Professor Aaron Mike Oquaye, Chair of NPP’s 2024 Election Review Panel
• Calls for Transparency as Party Faces Internal Discontent
The New Patriotic Party (NPP) is facing renewed criticism from within its own ranks after it emerged that the party spent an estimated GHC6 million on a post-election review committee whose findings remain under lock and key.
The review, commissioned by the party’s National Council (NC) and led by former Speaker of Parliament, Professor Aaron Mike Oquaye, was tasked with examining the causes of the party’s decisive loss in the 2024 general election, in which it garnered just 38.2% of the vote.
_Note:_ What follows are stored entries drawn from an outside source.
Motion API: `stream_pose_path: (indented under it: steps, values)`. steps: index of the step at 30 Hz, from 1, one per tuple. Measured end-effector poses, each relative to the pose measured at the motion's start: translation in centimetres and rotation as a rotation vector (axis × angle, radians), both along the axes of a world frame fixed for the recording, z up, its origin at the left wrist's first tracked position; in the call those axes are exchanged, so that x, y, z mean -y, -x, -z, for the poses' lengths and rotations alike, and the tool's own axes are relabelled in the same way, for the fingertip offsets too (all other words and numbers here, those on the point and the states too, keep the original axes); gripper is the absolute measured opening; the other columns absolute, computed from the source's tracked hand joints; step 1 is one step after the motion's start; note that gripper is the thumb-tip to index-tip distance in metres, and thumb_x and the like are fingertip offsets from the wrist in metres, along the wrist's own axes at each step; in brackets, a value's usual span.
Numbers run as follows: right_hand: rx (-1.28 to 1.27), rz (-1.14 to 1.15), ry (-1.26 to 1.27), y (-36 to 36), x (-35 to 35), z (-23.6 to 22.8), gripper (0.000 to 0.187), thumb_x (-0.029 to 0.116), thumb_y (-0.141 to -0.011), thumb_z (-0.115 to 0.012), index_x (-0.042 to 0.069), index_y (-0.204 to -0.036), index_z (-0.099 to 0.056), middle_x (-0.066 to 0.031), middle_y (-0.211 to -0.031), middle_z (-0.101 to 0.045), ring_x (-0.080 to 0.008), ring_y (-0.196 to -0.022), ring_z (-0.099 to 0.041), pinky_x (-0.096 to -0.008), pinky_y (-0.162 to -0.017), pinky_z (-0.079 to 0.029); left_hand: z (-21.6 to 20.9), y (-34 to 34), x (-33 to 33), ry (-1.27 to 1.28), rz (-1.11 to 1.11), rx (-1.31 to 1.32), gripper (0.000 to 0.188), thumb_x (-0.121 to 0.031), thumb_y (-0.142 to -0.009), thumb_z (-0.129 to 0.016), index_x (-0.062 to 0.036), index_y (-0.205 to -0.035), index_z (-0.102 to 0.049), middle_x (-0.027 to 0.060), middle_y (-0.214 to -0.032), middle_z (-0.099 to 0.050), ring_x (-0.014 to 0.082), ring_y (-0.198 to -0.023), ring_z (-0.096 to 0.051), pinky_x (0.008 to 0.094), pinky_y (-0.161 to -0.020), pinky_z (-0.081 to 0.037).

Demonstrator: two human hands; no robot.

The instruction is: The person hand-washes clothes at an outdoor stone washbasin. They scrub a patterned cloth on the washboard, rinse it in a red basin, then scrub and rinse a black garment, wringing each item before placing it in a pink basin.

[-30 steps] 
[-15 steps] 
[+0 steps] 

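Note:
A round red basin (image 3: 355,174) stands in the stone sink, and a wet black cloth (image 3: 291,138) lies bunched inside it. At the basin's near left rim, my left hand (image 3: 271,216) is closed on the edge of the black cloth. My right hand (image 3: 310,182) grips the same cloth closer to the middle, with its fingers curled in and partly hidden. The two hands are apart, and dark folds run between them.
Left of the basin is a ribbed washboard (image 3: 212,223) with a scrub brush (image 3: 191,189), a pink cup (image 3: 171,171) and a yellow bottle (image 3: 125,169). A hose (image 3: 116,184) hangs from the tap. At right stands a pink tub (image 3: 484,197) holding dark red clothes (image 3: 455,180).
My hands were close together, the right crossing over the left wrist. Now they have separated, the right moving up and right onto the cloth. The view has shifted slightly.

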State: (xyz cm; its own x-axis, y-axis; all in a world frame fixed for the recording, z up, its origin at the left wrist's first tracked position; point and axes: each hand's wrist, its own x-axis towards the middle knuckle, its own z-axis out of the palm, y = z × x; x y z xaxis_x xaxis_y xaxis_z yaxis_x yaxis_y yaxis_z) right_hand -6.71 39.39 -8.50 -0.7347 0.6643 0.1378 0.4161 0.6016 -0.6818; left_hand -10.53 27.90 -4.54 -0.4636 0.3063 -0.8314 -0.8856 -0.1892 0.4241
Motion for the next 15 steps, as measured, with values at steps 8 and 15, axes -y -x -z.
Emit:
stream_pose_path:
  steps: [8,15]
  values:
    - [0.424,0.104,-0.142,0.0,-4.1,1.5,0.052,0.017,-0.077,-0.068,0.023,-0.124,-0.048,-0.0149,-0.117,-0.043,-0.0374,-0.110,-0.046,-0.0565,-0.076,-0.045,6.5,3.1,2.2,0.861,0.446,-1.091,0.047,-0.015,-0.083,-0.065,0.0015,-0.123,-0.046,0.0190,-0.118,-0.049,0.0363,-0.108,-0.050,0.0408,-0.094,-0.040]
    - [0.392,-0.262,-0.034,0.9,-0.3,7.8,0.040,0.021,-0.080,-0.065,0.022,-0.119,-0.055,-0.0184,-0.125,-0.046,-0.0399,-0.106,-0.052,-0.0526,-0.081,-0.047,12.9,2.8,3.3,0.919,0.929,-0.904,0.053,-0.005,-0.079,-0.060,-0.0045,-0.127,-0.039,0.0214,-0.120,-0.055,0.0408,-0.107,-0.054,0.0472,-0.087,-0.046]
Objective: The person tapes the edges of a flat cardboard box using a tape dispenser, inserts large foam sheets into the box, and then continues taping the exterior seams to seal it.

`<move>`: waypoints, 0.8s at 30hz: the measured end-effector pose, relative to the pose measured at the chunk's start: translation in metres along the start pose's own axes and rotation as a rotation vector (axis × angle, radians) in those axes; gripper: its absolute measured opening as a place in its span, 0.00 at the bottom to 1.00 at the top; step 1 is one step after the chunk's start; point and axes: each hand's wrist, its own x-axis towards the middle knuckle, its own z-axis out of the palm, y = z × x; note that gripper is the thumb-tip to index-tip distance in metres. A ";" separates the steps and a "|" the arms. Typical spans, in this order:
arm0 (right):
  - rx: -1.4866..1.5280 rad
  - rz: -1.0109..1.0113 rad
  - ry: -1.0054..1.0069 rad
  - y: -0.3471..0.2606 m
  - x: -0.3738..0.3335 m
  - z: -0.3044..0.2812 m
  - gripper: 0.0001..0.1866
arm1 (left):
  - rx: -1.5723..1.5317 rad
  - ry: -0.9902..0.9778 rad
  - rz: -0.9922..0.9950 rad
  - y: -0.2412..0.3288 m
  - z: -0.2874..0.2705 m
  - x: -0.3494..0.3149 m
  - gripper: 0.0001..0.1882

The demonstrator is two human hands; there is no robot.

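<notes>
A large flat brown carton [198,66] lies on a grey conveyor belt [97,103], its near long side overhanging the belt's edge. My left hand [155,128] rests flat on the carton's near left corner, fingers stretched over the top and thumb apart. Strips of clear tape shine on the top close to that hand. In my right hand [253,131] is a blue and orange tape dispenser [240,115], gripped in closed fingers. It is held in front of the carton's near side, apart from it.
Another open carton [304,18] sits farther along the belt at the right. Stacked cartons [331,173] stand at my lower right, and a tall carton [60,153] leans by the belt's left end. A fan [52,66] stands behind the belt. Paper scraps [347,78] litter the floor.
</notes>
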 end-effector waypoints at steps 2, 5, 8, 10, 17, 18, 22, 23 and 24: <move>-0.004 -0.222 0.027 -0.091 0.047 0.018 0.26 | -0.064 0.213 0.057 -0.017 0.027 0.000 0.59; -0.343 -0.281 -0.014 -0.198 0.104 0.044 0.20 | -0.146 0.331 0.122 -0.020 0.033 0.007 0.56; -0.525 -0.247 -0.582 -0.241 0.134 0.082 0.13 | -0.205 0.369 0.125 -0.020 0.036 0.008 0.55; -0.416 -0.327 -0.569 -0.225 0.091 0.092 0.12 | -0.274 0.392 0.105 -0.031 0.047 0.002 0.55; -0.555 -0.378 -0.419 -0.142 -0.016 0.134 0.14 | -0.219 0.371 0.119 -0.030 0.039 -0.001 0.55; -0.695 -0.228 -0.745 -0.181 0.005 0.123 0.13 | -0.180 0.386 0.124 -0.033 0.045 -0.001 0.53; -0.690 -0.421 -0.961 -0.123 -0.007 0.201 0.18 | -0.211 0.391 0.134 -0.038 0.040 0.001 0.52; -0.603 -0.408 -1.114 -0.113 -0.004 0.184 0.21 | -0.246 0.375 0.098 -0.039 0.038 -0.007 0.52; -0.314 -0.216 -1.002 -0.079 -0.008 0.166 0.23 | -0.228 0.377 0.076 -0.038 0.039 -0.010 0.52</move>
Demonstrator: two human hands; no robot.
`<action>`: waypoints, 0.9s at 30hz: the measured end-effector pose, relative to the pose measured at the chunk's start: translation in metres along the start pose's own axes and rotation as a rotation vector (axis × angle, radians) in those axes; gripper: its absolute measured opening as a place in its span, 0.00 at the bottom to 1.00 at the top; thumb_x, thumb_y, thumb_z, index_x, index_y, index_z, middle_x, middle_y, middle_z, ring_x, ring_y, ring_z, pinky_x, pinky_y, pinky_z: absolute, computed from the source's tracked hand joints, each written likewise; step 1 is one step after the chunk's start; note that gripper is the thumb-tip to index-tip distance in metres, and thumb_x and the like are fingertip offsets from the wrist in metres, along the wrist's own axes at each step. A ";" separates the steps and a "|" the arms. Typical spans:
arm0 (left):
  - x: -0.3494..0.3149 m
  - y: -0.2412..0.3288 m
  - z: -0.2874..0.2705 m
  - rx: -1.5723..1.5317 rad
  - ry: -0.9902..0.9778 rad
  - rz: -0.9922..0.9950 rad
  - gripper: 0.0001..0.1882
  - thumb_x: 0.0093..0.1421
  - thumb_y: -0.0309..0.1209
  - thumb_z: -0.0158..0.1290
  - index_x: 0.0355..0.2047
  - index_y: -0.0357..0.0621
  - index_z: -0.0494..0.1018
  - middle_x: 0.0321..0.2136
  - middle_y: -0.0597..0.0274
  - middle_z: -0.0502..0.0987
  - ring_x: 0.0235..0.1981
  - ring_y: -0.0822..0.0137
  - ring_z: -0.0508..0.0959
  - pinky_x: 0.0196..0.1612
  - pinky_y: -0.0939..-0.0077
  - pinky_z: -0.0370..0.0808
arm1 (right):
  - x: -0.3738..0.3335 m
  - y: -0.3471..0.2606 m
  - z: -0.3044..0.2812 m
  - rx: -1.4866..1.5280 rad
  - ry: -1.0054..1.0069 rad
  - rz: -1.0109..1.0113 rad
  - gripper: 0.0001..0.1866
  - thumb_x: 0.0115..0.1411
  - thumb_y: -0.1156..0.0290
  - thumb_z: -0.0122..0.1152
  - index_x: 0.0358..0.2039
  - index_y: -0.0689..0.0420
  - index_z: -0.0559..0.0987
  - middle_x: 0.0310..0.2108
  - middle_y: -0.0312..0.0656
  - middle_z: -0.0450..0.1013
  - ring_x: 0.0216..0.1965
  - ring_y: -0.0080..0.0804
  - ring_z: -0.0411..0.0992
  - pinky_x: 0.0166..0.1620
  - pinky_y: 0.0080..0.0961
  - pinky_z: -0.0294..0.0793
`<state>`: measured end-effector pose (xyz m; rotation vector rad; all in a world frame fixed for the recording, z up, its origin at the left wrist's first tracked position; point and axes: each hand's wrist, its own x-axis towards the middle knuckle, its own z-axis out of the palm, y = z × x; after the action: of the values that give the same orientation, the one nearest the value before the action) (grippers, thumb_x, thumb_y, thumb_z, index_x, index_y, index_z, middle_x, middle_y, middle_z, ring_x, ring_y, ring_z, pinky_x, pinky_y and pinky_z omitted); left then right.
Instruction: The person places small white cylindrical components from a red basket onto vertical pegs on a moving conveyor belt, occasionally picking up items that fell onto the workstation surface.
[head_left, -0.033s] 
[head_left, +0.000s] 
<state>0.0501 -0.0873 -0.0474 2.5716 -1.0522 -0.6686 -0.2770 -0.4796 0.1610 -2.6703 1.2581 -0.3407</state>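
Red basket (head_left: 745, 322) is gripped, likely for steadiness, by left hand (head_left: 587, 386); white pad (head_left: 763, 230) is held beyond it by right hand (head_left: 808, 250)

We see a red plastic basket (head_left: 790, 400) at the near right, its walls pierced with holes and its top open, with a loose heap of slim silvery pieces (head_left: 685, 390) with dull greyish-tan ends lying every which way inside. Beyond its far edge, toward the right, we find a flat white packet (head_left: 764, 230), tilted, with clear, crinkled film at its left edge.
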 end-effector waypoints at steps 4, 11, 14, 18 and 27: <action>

Yet, months after its completion, no summary or report has been released to party structures or the public, prompting accusations of opacity and mismanagement.
Several party insiders have questioned the cost and structure of the review process, particularly the reported allocation of significant funds to high-end office accommodation in Accra, instead of channelling resources into direct consultations with grassroots members.
“If the purpose was to understand what went wrong at the constituency level, the committee should have been in the field, not in offices,” said one regional party organiser who requested anonymity.
Mpraeso MP Davis Opoku-Ansah has become one of the first public figures within the party to openly demand the report’s release. “Party members deserve clarity and accountability, especially when such large sums have been committed at a time when we’re struggling financially,” he told The Hawk Newspaper.
The development has ignited fresh debate around the party’s internal governance and financial oversight. Some members allege that elected officials have been sidelined, with financial decisions increasingly influenced by parallel networks outside the party’s constitutional framework.
Dr Charles Dwamena, the party’s National Treasurer, is understood to have raised concerns about the expenditure, though he has not publicly commented.
Many critics, including political analysts, say the reasons for the party’s electoral defeat are already well-documented: economic hardship, high youth unemployment, and a growing perception of elitism and disconnect from the public. “It does not require millions of cedis to reach that conclusion,” one analyst noted.
As frustration builds, some party activists are reportedly organising a demonstration in Accra to demand the publication of the report and broader reforms within the party. Without transparency and a serious reckoning, observers warn that the NPP risks deepening its internal divisions and losing further credibility among both members and the wider electorate.
Neither the General Secretary nor the National Chairman of the NPP has issued a response.